USS LST-325 is a decommissioned tank landing ship of the United States Navy, now docked in Evansville, Indiana, US. Like many of her class, she was not named and is properly referred to by her hull designation (LSTs in service after July 1955 were named after U.S. counties and parishes).

The ship was listed on the U.S. National Register of Historic Places in 2009.  The property was added to the National Register of Historic Places (NRHP) on 24 June 2009 and the listing was announced as the featured listing in the National Park Service's weekly list of 2 July 2009.

Service history

US Navy, 1942-1961
LST-325 was launched on 27 October 1942 at Philadelphia, Pennsylvania, and commissioned on 1 February 1943 under Lt. Ira Ehrensall, USNR. The ship operated in the North Africa area and participated in the invasions at Gela, Sicily and Salerno, Italy. On 6 June 1944, LST-325 was part of the largest armada in history by participating in the Normandy Landings at Omaha Beach. She carried 59 vehicles, 30 officers and a total of 396 enlisted men on that first trip. On her first trip back to England from France, LST-325 transported 38 casualties back to a friendly port. Over the next nine months, Navy records show LST-325 made more than 40 trips across the English Channel, carrying thousands of men and pieces of equipment needed by troops to successfully complete the liberation of Europe. The ship continued to run supply trips between England and France before returning to the United States in May 1945. LST-325 was decommissioned on 2 July 1946, at Green Cove Springs, Florida, and laid up in the Atlantic Reserve Fleet.

The ship was placed in service with the Military Sea Transportation Service in 1951 as USNS T-LST-325, and took part in "Operation SUNAC" (Support of North Atlantic Construction), venturing into the Labrador Sea, Davis Strait, and Baffin Bay to assist in the building of radar outposts along the eastern shore of Canada and western Greenland.

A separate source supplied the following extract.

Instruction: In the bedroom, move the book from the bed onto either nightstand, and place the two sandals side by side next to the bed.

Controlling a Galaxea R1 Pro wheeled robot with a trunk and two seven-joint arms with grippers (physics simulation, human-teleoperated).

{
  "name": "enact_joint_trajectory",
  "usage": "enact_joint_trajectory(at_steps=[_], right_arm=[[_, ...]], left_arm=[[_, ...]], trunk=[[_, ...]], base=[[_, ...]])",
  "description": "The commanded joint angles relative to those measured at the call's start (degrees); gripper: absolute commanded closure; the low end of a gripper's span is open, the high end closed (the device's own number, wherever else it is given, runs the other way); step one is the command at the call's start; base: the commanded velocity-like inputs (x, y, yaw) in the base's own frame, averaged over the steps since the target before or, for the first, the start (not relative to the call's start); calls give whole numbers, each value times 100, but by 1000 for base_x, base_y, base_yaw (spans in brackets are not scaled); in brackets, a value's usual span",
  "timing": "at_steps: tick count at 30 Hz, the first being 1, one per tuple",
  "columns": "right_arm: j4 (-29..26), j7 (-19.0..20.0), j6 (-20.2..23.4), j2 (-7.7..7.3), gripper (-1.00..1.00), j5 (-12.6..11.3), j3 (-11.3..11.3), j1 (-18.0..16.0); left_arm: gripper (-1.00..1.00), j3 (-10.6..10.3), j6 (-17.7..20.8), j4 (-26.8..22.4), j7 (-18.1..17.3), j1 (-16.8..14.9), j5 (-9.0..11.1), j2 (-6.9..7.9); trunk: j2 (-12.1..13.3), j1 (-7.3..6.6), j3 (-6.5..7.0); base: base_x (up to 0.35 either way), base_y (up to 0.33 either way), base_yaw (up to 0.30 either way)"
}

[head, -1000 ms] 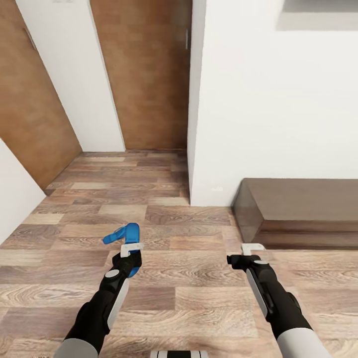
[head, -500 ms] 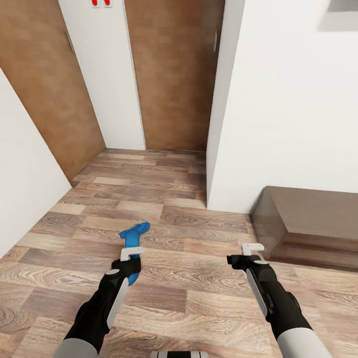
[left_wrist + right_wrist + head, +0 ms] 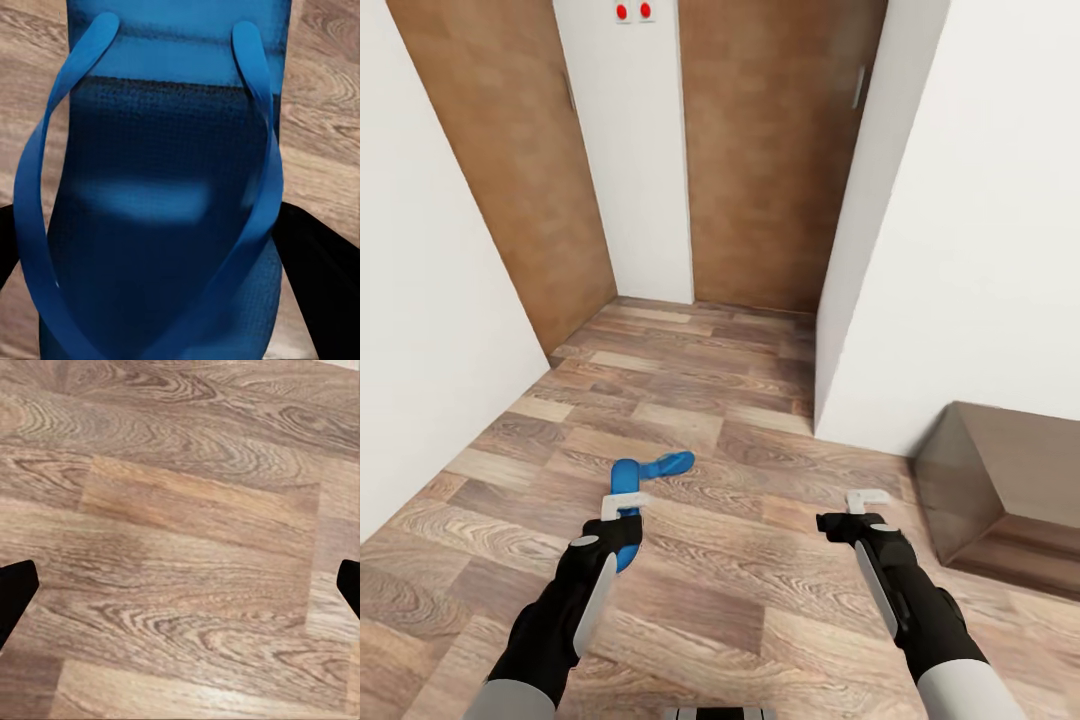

Struck from the Naval Vessel Register, on 1 September 1961, T-LST-325 was transferred to the Maritime Administration (MARAD) for lay up in the National Defense Reserve Fleet.

Hellenic Navy, 1964-1999
T-LST-325 was sent to Greece on 1 September 1964, as part of the grant-in-aid program. She served in the Hellenic Navy as RHS Syros (L-144) from 1964 to 1999.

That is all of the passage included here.